Re: hashmap vs khash? Re: [PATCH] packfile.c: speed up loading lots of packfiles.
From: Jeff King <hidden>
Date: 2019-12-02 14:39:46
On Thu, Nov 28, 2019 at 12:42:02AM +0000, Eric Wong wrote:
quoted
Add a hashmap containing the packfile names as we load them so that the average runtime cost of checking for already-loaded packs becomes constant.Btw, would you have time to do a comparison against khash? AFAIK hashmap predates khash in git; and hashmap was optimized for removal. Removals don't seem to be a problem for pack loading.
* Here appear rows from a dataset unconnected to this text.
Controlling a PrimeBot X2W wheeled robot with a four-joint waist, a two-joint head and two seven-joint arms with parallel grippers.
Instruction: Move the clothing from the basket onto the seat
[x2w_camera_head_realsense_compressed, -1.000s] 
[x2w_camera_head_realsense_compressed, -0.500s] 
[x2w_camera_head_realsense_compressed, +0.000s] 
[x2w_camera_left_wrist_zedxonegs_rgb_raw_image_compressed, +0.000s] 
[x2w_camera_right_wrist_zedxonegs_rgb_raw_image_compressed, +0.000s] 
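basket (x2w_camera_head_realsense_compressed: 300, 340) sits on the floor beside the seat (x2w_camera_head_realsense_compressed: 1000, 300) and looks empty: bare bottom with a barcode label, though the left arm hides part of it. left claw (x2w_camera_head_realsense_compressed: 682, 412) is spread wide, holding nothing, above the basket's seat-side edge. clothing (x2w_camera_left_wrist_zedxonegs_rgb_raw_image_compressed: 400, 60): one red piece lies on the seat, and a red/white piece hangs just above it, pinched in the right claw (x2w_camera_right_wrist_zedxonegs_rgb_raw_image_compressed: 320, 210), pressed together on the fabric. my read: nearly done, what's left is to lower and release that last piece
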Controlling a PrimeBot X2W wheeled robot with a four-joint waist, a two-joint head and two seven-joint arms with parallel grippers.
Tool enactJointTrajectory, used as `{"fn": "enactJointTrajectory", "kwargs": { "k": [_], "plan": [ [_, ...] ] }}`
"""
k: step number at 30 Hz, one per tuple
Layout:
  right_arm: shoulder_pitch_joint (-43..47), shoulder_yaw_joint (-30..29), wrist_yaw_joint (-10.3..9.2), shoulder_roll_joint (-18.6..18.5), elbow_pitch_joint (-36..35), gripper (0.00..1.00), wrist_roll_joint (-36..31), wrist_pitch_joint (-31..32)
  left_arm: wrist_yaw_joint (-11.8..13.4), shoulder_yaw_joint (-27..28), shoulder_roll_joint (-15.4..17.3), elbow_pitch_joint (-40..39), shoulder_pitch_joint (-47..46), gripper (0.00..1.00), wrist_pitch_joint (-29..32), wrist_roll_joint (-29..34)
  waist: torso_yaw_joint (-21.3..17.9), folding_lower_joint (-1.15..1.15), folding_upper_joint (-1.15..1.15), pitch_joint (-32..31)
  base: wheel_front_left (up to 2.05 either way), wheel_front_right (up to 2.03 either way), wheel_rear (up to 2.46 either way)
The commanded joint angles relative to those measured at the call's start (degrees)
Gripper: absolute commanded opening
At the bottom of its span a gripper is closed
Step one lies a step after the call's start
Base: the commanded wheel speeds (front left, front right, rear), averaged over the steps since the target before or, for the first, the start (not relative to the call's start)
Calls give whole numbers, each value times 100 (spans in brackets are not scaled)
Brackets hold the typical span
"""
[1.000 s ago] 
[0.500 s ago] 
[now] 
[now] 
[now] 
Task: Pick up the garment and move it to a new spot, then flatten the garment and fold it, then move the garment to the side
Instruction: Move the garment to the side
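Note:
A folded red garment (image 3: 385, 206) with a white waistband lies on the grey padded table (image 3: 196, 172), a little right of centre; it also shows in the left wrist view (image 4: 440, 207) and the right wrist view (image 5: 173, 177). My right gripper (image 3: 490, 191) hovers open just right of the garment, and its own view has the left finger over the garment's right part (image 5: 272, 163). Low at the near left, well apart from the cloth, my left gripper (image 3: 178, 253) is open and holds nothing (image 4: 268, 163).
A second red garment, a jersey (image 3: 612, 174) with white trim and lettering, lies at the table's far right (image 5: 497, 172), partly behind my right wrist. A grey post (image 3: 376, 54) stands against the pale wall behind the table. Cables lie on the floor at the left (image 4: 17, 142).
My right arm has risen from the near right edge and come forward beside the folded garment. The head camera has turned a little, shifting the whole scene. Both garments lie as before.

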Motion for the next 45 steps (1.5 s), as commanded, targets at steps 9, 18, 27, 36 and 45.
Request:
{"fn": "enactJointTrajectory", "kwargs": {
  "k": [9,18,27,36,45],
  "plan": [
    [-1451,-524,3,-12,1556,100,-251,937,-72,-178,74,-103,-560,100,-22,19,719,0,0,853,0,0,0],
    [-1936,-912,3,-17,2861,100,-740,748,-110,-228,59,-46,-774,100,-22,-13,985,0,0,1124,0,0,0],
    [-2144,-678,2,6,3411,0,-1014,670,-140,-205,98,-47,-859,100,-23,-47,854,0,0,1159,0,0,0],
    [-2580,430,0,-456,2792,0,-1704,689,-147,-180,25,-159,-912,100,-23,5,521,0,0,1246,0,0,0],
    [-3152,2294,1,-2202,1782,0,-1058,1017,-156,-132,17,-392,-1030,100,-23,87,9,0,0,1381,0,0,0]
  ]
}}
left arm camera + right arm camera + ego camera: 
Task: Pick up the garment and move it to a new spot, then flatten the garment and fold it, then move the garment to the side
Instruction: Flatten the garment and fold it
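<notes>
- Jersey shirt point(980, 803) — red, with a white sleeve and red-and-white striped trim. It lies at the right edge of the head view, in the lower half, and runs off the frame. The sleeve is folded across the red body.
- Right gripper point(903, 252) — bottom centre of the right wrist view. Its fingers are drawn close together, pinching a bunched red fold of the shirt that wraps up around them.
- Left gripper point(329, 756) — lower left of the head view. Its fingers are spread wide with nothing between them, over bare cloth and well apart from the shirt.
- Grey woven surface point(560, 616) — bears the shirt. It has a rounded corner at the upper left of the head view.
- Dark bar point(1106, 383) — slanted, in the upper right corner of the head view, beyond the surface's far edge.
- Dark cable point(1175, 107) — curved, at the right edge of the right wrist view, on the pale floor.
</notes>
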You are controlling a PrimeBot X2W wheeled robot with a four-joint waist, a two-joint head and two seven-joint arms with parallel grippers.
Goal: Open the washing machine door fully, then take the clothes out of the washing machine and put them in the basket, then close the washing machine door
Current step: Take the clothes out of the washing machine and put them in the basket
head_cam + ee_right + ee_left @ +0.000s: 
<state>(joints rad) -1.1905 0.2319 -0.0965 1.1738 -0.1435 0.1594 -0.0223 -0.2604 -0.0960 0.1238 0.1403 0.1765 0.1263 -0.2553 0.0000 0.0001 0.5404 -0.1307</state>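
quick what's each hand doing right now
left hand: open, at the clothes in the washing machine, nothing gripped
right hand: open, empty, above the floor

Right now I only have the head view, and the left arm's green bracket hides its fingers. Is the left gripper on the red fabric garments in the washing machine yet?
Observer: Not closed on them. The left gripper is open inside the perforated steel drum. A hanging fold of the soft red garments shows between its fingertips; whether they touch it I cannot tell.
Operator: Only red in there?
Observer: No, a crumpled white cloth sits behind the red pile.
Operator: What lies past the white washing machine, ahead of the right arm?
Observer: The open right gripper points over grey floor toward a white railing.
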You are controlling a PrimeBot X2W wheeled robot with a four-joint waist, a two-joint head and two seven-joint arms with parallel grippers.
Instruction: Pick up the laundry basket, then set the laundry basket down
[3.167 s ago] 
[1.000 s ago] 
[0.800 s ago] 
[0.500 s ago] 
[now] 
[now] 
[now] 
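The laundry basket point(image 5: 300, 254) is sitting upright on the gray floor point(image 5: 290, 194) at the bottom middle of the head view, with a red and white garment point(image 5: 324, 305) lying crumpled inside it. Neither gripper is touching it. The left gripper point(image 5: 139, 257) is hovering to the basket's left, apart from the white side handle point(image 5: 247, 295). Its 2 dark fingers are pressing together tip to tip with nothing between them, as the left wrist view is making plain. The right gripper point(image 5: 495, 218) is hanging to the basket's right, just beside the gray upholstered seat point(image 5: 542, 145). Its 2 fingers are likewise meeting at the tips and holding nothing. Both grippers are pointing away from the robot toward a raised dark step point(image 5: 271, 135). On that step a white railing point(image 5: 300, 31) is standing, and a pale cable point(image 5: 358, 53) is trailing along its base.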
Actually, they came around simultaneously. I think hashmap.[ch] was mostly a response to our open-coded hashes, like the one in object.c (which still uses neither of the reusable forms!). Those didn't handle removal at all. khash does handle removal, though you pay a price in tombstone entries until the next resize operation.
I'm interested in exploring the removing of hashmap entirely in favor of khash to keep our codebase smaller and easier-to-learn. khash shows up more in other projects, and ought to have better cache-locality.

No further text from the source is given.